We hate the idea of Lego Friends, too, and we're not saying critics should give up, but don't they need a new strategy if it turns out that most girls (and/or their parents, the ones actually buying the toys) aren't turned off by princessy marketing and products? Maybe the solution is to fund and promote alternative types of toys instead of continuing to try and convince a large, successful company to stop selling a super successful product. That way, kids will have more options — and, hopefully, more parents will become more comfortable passing over obvious "girl" choices and purchasing less gendered toys instead.
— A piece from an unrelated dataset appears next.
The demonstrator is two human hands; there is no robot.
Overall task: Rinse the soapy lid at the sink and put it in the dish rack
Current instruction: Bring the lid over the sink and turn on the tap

It seems like we're (slowly) heading in that direction: last week, Harrods opened its first gender-neutral toy department, in which toys are grouped thematically, not by gender.
Even if it turns out that your daughter or niece or little sister would rather putter around with a mini beauty salon than a space station or tropical jungle play set, don't fret: there are so many different components that contribute to a child's development, and a few Lego friends whose names all end in A (Lego Friend's characters are named Mia, Emma, Andrea, Stephanie and Olivia, like a particularly obnoxous middle school clique) won't turn a girl into a future Stepford Wife. (More than one Jezebel staffer was a Disney Princess fan, and we've turned out just fine.) As one Amazon reviewer and mother of a five-year-old daughter said of Lego Friend's "Olivia's Tree House," "creating a ‘girl' themed product line in no way forces her into a gender role, limits the possibility of what she can achieve in life nor does it undermine her equality; rather it gives her the option to play with sets that appeal to the girly part of her personality."